Use for file-based context management, dynamic context discovery, and reducing context window bloat. Offload context to files for just-in-time loading.
The filesystem provides a single interface through which agents can flexibly store, retrieve, and update an effectively unlimited amount of context. This pattern addresses the fundamental constraint that context windows are limited while tasks often require more information than fits in a single window.
The core insight is that files enable dynamic context discovery: agents pull relevant context on demand rather than carrying everything in the context window. This contrasts with static context, which is always included regardless of relevance.
Activate this skill when:
Context engineering can fail in four predictable ways. First, when the context an agent needs is not in the total available context. Second, when retrieved context fails to encapsulate needed context. Third, when retrieved context far exceeds needed context, wasting tokens and degrading performance. Fourth, when agents cannot discover niche information buried in many files.
The filesystem addresses these failures by providing a persistent layer where agents write once and read selectively, offloading bulk content while preserving the ability to retrieve specific information through search tools.
Static Context Static context is always included in the prompt: system instructions, tool definitions, and critical rules. Static context consumes tokens regardless of task relevance. As agents accumulate more capabilities (tools, skills, instructions), static context grows and crowds out space for dynamic information.
Dynamic Context Discovery Dynamic context is loaded on-demand when relevant to the current task.

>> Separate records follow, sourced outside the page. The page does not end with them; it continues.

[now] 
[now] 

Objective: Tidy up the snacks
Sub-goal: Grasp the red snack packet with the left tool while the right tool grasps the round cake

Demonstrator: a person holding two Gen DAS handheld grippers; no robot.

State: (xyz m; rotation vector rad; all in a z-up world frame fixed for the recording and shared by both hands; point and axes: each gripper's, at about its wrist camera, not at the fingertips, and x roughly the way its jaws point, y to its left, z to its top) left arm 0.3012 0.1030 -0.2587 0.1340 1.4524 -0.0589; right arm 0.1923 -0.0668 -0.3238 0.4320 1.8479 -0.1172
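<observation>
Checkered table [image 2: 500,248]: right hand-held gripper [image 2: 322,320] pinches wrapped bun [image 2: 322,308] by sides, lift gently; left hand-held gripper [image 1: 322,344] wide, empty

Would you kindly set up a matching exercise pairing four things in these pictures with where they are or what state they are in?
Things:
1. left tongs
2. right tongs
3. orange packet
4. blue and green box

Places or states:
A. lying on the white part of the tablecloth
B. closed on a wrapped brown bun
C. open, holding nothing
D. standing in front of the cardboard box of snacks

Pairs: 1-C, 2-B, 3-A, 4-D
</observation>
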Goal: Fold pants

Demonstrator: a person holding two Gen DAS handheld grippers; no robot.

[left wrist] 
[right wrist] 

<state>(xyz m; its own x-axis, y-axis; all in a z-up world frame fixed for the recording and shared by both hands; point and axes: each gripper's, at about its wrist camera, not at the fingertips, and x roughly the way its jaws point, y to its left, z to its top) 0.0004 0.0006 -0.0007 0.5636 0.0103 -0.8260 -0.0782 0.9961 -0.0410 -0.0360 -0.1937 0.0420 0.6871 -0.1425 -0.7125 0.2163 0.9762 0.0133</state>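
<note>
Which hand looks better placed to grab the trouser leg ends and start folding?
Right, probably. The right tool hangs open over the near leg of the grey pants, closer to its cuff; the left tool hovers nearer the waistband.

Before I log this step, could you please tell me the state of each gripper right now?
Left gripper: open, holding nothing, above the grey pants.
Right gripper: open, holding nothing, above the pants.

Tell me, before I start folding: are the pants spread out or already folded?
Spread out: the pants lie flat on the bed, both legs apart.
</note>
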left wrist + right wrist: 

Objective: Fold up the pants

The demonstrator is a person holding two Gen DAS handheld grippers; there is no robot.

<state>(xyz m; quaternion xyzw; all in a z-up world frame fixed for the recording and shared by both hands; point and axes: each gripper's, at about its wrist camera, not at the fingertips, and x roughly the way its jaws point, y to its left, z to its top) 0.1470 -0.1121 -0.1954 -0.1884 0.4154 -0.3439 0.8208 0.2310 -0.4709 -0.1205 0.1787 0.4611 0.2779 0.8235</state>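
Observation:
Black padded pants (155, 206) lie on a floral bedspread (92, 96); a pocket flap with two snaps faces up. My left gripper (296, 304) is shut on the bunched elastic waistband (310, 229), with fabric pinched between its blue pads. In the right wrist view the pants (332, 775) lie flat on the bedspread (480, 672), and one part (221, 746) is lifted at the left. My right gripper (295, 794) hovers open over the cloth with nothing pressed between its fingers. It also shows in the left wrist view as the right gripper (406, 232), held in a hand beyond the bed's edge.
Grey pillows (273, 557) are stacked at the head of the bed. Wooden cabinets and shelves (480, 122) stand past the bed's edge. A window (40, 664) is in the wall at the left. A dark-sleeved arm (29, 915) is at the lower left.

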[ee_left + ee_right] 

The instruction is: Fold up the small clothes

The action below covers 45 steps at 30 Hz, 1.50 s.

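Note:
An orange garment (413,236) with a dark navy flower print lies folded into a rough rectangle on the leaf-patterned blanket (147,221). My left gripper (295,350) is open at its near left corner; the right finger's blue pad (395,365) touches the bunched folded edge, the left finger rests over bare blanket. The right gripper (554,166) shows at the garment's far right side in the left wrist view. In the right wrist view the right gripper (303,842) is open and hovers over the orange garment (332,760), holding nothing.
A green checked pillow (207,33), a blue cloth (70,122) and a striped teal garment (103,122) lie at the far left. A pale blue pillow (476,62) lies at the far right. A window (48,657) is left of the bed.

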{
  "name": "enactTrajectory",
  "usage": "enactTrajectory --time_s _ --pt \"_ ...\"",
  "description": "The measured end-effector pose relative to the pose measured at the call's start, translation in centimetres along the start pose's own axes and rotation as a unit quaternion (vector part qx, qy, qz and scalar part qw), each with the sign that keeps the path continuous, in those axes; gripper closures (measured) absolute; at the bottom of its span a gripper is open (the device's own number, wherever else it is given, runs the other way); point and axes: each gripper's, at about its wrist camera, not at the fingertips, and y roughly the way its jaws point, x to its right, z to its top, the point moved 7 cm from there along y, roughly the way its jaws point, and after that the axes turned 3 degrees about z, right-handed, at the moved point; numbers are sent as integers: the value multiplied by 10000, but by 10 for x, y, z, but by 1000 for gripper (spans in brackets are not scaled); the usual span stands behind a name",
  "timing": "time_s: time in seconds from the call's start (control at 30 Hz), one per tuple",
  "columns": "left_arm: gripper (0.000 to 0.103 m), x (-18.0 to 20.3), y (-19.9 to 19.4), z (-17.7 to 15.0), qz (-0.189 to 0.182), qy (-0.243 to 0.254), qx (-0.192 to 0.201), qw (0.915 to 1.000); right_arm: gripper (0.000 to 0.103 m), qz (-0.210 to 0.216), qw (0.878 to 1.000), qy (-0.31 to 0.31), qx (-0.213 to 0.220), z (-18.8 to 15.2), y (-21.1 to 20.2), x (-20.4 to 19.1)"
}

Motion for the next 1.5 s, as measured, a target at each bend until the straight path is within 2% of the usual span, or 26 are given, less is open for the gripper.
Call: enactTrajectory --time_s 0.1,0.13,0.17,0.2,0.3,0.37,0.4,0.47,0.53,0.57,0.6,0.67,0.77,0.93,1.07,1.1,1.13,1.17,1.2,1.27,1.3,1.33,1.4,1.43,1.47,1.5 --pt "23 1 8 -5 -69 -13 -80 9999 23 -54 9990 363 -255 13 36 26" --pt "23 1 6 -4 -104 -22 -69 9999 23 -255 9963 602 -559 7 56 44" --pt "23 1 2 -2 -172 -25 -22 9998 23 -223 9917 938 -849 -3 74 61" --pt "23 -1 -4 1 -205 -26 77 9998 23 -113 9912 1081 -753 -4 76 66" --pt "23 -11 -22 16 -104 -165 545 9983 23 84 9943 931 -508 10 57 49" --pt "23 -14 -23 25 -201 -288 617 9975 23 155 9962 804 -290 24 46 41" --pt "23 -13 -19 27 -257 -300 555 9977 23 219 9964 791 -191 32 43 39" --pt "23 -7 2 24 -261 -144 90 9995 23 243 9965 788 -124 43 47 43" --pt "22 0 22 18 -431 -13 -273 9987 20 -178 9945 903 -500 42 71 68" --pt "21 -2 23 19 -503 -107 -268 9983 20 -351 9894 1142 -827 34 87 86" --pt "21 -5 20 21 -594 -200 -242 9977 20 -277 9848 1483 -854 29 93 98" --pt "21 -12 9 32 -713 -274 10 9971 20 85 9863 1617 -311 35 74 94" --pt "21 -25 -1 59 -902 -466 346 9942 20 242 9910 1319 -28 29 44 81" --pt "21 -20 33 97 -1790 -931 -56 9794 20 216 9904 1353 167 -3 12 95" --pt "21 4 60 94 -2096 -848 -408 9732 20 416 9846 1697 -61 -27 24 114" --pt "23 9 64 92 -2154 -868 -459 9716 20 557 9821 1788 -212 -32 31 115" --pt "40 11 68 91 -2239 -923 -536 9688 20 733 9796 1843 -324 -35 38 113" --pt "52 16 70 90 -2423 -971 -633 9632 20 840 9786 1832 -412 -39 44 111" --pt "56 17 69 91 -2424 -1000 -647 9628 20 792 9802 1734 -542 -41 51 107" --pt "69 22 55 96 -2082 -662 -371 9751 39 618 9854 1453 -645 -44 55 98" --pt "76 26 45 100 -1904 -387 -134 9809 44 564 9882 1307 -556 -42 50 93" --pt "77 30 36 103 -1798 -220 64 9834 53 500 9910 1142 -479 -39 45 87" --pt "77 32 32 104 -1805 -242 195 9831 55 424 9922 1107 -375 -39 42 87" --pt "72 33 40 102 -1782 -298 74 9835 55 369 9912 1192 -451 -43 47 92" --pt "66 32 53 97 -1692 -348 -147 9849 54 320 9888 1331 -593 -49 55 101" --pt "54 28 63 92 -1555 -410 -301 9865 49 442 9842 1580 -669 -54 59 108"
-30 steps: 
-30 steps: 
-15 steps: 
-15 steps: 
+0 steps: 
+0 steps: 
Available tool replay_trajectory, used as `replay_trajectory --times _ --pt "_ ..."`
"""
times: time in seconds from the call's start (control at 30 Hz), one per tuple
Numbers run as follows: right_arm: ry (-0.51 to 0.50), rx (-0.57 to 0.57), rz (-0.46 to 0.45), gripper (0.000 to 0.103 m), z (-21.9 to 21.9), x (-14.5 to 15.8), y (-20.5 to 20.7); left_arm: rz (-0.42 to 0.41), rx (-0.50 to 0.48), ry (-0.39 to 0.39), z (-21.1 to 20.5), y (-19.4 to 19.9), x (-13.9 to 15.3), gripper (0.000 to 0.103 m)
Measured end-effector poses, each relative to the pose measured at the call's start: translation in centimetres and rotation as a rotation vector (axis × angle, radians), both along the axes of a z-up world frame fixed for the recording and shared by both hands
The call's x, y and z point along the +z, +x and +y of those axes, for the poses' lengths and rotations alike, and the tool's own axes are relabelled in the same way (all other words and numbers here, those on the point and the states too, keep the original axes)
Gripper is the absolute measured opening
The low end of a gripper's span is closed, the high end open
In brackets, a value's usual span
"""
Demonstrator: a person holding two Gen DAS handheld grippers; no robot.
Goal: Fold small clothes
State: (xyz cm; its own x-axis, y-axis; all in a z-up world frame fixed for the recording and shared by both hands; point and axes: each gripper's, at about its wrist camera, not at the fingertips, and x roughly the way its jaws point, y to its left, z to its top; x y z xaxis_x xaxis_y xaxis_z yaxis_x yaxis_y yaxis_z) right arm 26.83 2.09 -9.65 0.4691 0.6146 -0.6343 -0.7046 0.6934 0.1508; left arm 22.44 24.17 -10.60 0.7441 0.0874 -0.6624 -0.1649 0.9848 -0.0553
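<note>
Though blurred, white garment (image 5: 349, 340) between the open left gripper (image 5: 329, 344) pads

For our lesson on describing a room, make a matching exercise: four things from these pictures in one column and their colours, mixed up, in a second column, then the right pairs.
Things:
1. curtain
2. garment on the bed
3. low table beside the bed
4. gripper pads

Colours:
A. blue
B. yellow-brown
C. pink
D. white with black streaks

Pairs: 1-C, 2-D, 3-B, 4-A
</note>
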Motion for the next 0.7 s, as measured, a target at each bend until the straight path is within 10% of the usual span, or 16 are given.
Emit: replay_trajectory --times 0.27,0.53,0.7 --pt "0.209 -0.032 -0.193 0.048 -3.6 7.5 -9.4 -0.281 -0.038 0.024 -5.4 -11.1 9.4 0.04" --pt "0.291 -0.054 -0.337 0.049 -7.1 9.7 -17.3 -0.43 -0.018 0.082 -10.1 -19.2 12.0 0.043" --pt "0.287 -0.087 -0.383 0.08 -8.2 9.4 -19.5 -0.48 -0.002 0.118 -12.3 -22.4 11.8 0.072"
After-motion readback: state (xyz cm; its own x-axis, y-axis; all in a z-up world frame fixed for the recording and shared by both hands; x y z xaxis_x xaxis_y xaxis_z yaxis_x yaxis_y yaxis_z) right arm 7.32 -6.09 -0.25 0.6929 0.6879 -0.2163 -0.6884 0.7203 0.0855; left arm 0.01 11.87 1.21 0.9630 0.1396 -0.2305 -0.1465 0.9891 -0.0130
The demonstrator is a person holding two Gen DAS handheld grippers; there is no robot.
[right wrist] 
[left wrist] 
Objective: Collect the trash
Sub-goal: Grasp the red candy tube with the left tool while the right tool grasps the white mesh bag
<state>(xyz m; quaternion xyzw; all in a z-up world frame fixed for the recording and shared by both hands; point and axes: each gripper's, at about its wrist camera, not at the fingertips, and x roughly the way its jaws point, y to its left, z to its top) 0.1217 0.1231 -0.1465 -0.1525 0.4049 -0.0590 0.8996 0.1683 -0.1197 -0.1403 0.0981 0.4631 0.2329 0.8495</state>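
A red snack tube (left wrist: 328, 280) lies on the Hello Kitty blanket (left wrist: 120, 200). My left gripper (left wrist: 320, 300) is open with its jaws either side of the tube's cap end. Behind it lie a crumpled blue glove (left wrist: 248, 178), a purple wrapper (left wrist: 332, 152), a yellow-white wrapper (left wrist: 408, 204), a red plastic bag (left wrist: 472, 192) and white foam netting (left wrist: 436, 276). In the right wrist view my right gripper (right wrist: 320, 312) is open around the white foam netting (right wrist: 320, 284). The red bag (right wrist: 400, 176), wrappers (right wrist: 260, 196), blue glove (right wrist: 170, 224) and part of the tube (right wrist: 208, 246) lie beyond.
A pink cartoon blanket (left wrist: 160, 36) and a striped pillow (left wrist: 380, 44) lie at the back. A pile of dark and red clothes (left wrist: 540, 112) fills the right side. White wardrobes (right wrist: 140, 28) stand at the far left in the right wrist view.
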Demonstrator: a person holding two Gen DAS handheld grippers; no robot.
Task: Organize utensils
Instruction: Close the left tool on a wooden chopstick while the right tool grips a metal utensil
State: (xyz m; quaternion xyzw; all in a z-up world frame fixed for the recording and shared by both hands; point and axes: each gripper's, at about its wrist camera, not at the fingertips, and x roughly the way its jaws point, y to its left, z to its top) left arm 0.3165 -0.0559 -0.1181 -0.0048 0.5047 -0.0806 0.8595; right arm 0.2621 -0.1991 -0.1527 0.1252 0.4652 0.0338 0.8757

The agent receives minimal static pointers (names, descriptions, file paths) and uses search tools to load full content when needed.
Dynamic discovery is more token-efficient because only necessary data enters the context window. It can also improve response quality by reducing potentially confusing or contradictory information.
The trade-off: dynamic discovery requires the model to correctly identify when to load additional context. This works well with current frontier models but may fail with less capable models that do not recognize when they need more information.
The Problem Tool calls can return massive outputs. A web search may return 10k tokens of raw content. A database query may return hundreds of rows. If this content enters the message history, it remains for the entire conversation, inflating token costs and potentially degrading attention to more relevant information.
The Solution Write large tool outputs to files instead of returning them directly to the context. The agent then uses targeted retrieval (grep, line-specific reads) to extract only the relevant portions.
Implementation
def handle_tool_output(output: str, threshold: int = 2000) -> str:
if len(output) < threshold:
return output
# Write to scratch pad
file_path = f"scratch/{tool_name}_{timestamp}.txt"
write_file(file_path, output)
# Return reference instead of content
key_summary = extract_summary(output, max_tokens=200)
return f"[Output written to {file_path}. Summary: {key_summary}]"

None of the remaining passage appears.